Consider the simple global WSGI hello program.
def application(environ, start_response): status = '200 OK' output = 'Hello World!' response_headers = [('Content-type', 'text/plain'), ('Content-Length', str(len(output)))] start_response(status, response_headers) return [output]
From the perspective of WSGI servers, there are two key phases in which the WSGI application processes the request.
The first is a call to the actual WSGI application, in which it returns the result.
Secondly, this is the action of the WSGI server to use the result, which requires that it be some form of repeated lines.
In the New Relic section, WSGI / Application tracks the time spent in the first step. "WSGI / Response" tracks the second phase and how much time is spent consuming lines from the returned iterative file.
To understand why WSGI / Response can show a lot of time, you need to understand a little deeper what is actually happening.

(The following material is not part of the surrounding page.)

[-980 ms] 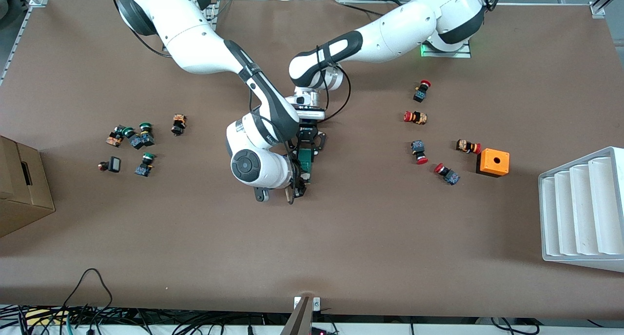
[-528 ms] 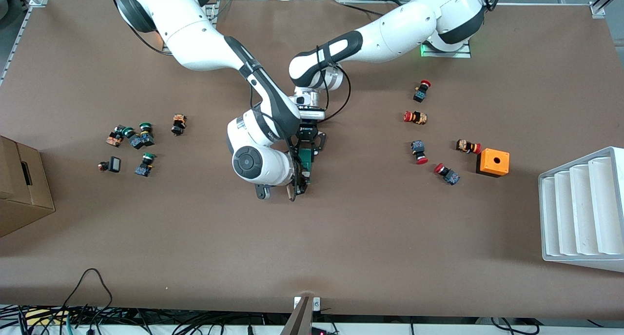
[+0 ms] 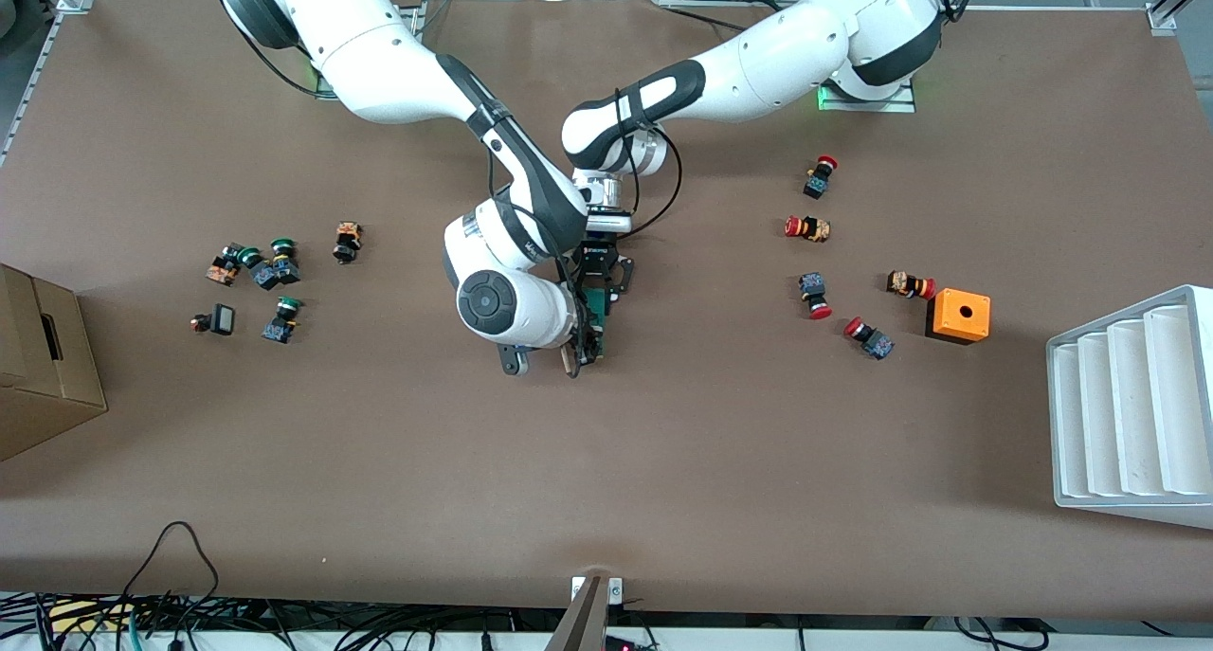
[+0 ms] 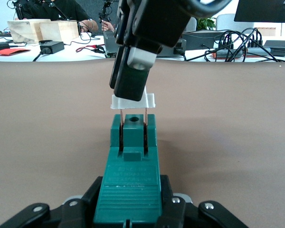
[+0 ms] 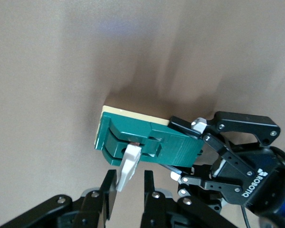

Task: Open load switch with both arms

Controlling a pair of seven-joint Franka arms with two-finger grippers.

The first obvious thing is that after each line is obtained from iterable, the WSGI server must write this line back to the HTTP client making the request. He does not need to wait for the client to receive it, but he must do enough to ensure that delivery will continue in parallel after she proceeds to receive the next line from the iterable.
Thus, the time recorded in "WSGI / Response" covers not only the time spent on each item from the iterable returned by the WSGI application, but the time taken to re-respond the response to the HTTP client.
While the time taken to record the answer, several questions may arise.
It is that very large answers can take some time to write. That a slow client or network can make this time longer if the underlying web server blocks at any time. And finally, a WSGI application can make things worse if it produces a large number of small lines, rather than a single line or at least fewer large lines.
The worst-case scenario is a WSGI application in which there is an error, as a result of which it returns a string object as a result, not a list or iterable that gives the string. This is bad, because each individual character in the string will be written one at a time, with the corresponding appearance, so that it is written back to the client. This can cause an excessive amount of overhead and increase time.
When using Apache / mod_wsgi, warning messages should be included in the Apache error log if the WSGI application is failing. Some other WSGI servers, such as uWSGI, silently fix the error as an optimization, although technically this violates the WSGI specification and how it says that the result should be processed. A WSGI server quietly fixing this is bad practice because it gives a false sense of security that it is working fine, but when you upgrade to a WSGI server that conforms to the WSGI specification, performance degrades.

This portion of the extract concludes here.